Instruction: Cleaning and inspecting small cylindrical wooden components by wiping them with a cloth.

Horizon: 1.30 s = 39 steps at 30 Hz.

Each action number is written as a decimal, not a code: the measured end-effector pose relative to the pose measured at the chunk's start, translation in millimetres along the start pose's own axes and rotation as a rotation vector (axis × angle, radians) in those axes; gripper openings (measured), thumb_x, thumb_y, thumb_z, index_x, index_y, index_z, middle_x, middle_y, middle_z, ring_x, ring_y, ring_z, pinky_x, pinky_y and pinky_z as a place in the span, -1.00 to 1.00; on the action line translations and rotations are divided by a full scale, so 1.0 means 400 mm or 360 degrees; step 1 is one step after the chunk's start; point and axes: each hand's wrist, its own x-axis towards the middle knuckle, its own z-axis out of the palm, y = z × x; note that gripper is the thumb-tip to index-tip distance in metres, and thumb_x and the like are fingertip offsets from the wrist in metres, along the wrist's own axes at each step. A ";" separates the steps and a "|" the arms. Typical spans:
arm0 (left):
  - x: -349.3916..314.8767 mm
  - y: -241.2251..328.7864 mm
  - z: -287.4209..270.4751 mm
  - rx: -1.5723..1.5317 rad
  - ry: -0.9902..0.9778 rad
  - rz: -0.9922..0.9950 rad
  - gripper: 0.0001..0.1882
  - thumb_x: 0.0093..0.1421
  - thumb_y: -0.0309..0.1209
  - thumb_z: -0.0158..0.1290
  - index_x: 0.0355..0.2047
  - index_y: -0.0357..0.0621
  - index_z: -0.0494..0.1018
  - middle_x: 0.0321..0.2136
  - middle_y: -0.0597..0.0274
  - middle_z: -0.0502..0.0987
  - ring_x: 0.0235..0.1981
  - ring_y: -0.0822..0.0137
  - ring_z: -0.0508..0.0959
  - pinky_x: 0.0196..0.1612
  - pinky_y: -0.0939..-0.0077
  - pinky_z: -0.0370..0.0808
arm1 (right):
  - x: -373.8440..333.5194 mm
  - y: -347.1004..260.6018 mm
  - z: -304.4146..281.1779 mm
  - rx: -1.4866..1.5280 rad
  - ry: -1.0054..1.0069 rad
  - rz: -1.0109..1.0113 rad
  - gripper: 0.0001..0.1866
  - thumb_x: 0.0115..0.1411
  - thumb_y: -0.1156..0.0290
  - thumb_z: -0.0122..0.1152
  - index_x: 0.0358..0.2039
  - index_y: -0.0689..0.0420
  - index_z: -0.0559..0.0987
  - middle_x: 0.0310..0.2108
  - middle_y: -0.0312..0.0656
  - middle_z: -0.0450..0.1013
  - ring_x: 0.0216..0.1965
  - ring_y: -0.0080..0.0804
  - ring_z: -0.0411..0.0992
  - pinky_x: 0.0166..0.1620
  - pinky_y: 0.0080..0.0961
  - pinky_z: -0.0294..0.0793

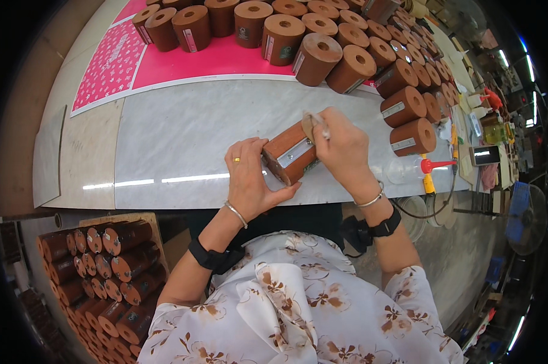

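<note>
A reddish-brown wooden cylinder [278, 147] lies tilted on its side on the grey tabletop, with a silvery metal strip [295, 153] set along its upper face. My left hand [249, 173] grips its left end, thumb below and fingers above. In my right hand [343, 145] is a crumpled pale cloth [313, 126], pinched and pressed against the cylinder's right end. The right fingertips are partly hidden behind the cloth and the hand.
Many similar cylinders [284, 30] stand on a pink sheet [210, 62] at the back and down the right side. A red-nozzled bottle [431, 165] and a cable lie at the right. More cylinders [128, 261] are stacked at lower left.
</note>
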 end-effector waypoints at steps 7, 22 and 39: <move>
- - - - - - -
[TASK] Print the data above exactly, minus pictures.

[TASK OUTPUT]
Instruction: Cleaning and inspecting small cylindrical wooden components by wiping them with a cloth.

Horizon: 1.30 s = 39 steps at 30 Hz.

Each action number is written as a decimal, not a code: the measured end-effector pose relative to the pose measured at the chunk's start, translation in millimetres along the start pose's own axes and rotation as a rotation vector (axis × angle, radians) in those axes; gripper openings (measured), thumb_x, thumb_y, thumb_z, index_x, index_y, index_z, middle_x, middle_y, middle_z, ring_x, ring_y, ring_z, pinky_x, pinky_y and pinky_z as a place in the span, -1.00 to 1.00; on the action line translations and rotations are divided by a full scale, so 1.0 means 400 mm or 360 degrees; step 1 is one step after the chunk's start; point and axes: each hand's wrist, its own x-axis towards the middle knuckle, its own z-axis out of the palm, y = z × x; note that gripper is the thumb-tip to index-tip distance in metres, and thumb_x and the like are fingertip offsets from the wrist in metres, along the wrist's own axes at each step. A ";" separates the steps and a "|" the arms. Typical spans:
arm0 (left):
  - x: -349.3916..314.8767 mm
  - y: -241.2251..328.7864 mm
  - z: -287.4209..270.4751 mm
  - rx: -1.5723..1.5317 rad
  - ry: -0.9902..0.9778 rad
  - rz: -0.9922..0.9950 rad
  - gripper: 0.0001..0.1882
  - thumb_x: 0.0093..0.1421
  - thumb_y: -0.0309..0.1209
  - thumb_z: -0.0158..0.1290
  - index_x: 0.0355..0.2047
  - index_y: -0.0357..0.0621
  - index_z: -0.0494..0.1018
  - middle_x: 0.0321..0.2136
  - middle_y: -0.0597..0.0274
  - middle_z: -0.0502..0.0987
  - ring_x: 0.0235..0.1981
  - ring_y: -0.0822..0.0137
  - ring_z: -0.0508..0.0959
  - pinky_x: 0.0196..0.1612
  - pinky_y: -0.0939..-0.0077
  - pinky_z: -0.0370..0.0808
arm1 (right):
  - x: -373.8440..333.5194 mm
  - y: -347.1004..260.6018 mm
  - z: -304.4146..281.1779 mm
  - rx: -1.4866..1.5280 rad
  - ry: -1.0054..1.0069 rad
  - rz: -1.0109..1.0113 rad
  - gripper: 0.0001..0.1866
  - thumb_x: 0.0115..0.1411
  - thumb_y: -0.1156..0.0290
  - thumb_z: -0.0122..0.1152
  - index_x: 0.0358..0.2039
  - index_y: -0.0689..0.0420
  - index_z: -0.0559..0.0987
  - middle_x: 0.0310..0.2108
  - middle_y: -0.0312..0.0656
  - middle_z: -0.0450..0.1013
  - ring_x: 0.0216..0.1965
  - ring_y: -0.0080..0.0804
  - ring_z: -0.0411..0.0992
  - pinky_x: 0.0166..0.1620
  - pinky_y: 0.0080..0.0961
  - pinky_z: -0.0294..0.0793


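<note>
A reddish-brown wooden cylinder [278, 147] lies tilted on its side on the grey tabletop, with a silvery metal strip [295, 153] set along its upper face. My left hand [249, 173] grips its left end, thumb below and fingers above. In my right hand [343, 145] is a crumpled pale cloth [313, 126], pinched and pressed against the cylinder's right end. The right fingertips are partly hidden behind the cloth and the hand.
Many similar cylinders [284, 30] stand on a pink sheet [210, 62] at the back and down the right side. A red-nozzled bottle [431, 165] and a cable lie at the right. More cylinders [128, 261] are stacked at lower left.
</note>
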 end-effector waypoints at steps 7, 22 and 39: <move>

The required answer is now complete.